Exercise: Using the records below, transcribe word for word the stretch from the line that contains "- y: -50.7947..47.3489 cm" through the line that contains "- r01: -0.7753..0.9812", both end lines included, and nothing else.

══ Supplied material ══

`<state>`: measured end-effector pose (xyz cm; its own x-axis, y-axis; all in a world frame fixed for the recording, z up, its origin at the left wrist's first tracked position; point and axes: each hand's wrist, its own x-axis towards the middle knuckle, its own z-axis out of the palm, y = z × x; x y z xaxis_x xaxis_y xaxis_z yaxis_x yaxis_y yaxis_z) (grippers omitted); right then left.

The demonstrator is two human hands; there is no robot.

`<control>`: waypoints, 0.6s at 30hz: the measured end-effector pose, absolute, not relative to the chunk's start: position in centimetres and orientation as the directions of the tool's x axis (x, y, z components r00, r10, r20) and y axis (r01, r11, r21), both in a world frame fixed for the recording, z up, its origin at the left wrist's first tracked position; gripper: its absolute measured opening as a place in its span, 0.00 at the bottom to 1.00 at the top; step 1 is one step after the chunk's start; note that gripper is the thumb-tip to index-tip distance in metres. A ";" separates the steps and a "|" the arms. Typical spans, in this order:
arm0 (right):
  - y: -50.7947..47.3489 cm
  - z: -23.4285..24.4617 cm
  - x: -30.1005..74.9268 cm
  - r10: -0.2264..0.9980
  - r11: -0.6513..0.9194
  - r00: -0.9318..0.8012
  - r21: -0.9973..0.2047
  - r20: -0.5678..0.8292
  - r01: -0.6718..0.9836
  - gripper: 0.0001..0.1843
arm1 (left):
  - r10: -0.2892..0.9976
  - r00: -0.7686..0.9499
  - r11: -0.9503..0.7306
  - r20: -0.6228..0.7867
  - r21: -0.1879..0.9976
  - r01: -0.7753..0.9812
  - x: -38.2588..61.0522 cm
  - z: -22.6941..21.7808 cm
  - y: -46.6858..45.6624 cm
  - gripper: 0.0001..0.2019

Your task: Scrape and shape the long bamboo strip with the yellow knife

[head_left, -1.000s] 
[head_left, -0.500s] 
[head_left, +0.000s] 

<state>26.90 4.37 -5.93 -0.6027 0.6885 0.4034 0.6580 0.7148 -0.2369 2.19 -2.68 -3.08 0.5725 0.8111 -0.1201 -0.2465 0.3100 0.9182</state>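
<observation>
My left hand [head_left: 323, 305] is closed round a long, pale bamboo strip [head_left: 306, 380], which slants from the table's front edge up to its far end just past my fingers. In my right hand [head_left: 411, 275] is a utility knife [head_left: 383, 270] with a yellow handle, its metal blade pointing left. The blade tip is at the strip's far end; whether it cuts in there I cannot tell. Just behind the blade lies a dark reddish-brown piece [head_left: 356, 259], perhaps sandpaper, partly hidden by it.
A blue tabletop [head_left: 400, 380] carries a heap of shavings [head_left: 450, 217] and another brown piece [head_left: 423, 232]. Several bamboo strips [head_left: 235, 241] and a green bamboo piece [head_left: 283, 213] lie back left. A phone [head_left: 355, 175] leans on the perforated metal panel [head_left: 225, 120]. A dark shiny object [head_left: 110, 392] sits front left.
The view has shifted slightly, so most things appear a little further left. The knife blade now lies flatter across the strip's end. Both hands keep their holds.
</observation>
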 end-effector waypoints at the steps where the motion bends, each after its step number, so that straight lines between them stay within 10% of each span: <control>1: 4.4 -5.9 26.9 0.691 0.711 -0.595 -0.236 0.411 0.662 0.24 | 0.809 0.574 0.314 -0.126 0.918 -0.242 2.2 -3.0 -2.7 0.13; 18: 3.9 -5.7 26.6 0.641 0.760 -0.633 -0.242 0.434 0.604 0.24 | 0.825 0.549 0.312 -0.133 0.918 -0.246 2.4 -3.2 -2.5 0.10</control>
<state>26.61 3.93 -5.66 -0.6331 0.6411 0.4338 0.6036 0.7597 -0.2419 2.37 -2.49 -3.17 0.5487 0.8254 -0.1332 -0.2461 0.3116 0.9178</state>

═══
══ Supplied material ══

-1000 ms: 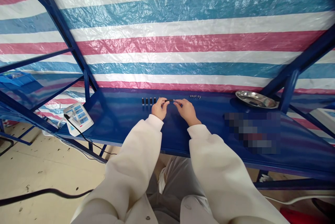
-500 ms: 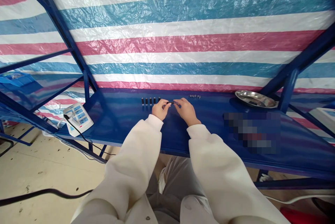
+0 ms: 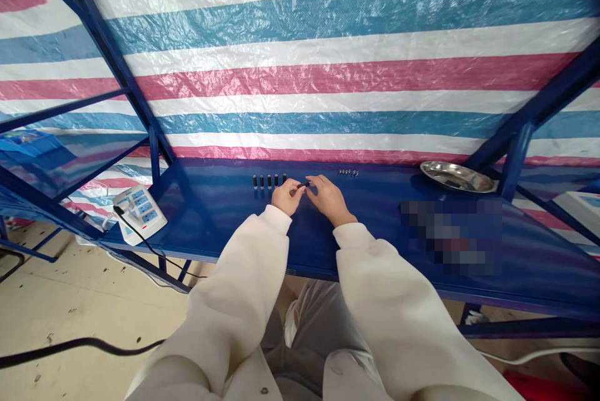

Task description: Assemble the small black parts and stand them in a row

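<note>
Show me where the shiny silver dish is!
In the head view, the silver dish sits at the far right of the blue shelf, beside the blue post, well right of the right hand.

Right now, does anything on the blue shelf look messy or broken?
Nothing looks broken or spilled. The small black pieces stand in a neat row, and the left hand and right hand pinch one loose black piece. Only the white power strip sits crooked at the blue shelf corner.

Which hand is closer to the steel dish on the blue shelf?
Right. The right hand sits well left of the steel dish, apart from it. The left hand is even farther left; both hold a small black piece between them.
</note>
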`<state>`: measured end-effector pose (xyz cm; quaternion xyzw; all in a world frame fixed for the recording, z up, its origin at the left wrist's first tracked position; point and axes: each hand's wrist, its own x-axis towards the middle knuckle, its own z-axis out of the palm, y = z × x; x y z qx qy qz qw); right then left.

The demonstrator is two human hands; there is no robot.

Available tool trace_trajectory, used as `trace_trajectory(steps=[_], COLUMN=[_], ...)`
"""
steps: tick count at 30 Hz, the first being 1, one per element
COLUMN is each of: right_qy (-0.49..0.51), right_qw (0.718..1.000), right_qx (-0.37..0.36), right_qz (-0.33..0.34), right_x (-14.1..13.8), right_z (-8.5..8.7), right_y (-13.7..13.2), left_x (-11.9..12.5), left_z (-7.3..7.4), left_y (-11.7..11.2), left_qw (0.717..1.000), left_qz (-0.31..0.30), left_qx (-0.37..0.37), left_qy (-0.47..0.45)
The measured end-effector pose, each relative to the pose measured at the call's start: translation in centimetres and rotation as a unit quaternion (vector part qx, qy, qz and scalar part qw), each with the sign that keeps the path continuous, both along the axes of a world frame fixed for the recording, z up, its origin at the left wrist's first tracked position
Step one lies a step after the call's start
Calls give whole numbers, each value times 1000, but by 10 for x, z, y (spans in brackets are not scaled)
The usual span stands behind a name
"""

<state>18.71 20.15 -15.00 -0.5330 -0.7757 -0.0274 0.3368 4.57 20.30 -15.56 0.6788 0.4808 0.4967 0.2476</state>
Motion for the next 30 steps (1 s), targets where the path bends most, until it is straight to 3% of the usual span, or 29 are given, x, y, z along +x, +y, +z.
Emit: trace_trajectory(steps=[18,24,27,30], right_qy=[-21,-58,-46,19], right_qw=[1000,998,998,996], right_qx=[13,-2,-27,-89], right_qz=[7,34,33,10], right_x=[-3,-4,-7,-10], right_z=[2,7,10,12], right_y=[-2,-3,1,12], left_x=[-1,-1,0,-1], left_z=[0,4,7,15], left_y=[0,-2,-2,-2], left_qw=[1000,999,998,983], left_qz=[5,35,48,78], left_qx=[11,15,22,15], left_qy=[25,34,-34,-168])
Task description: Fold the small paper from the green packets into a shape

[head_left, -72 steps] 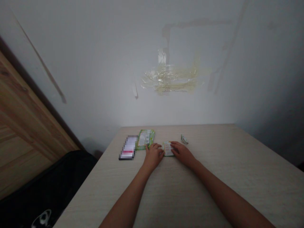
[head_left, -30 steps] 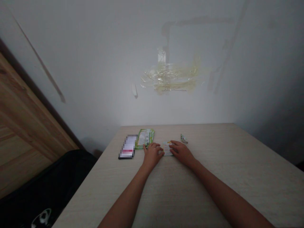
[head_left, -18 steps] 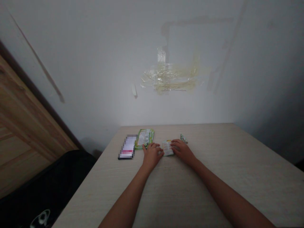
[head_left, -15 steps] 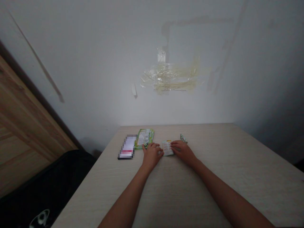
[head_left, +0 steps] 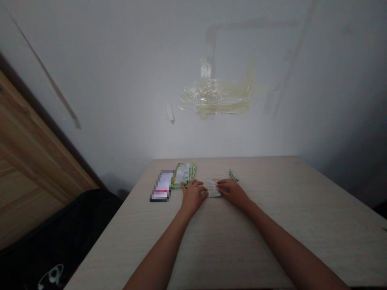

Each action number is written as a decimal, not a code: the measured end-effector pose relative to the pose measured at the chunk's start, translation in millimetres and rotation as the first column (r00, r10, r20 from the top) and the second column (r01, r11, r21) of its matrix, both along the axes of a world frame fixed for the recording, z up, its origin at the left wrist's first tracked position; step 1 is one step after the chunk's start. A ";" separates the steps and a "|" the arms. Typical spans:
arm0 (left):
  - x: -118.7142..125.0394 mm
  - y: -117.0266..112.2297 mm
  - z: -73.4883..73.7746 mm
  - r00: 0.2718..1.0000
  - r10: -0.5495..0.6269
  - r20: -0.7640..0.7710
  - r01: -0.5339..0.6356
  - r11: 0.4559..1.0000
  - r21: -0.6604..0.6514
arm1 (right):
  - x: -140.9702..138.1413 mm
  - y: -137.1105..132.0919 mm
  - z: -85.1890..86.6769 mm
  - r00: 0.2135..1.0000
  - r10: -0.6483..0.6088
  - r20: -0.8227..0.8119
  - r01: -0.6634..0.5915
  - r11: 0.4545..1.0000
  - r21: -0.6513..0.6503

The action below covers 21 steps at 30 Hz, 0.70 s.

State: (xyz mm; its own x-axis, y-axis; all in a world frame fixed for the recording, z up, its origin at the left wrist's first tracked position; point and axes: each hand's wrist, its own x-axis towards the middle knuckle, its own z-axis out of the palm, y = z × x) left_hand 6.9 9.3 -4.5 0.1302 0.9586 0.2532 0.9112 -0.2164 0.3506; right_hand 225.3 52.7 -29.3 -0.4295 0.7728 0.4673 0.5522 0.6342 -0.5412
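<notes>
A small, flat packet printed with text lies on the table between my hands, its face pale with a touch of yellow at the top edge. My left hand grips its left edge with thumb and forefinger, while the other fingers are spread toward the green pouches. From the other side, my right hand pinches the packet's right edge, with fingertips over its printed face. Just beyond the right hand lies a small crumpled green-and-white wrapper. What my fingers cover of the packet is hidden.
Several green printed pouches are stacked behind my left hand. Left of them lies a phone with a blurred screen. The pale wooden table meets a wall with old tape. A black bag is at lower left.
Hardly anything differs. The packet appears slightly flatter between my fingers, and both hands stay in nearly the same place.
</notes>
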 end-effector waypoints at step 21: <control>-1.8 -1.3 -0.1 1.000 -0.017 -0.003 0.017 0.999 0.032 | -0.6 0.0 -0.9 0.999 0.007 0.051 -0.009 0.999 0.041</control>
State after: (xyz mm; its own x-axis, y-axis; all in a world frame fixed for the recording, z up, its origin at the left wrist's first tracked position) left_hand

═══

Exercise answer:
  - y: -50.7947..47.3489 cm
  - z: -23.4285..24.4617 cm
  - x: -30.1005..74.9268 cm
  - r10: -0.2264..0.9980
  - r11: -0.6513..0.9194
  - r00: -0.9318..0.8012
  - r21: -0.9973..0.2047
  - r20: -0.5678..0.8292
  - r01: -0.6718..0.9836
  - gripper: 0.0001..0.1843
arm1 (left):
  - r10: -0.2892..0.9976
  - r00: -0.7686..0.9499
  - r11: -0.9503..0.7306
  - r20: -0.6228..0.7867
  - r21: -0.1879..0.9976
  - r01: -0.7753..0.9812

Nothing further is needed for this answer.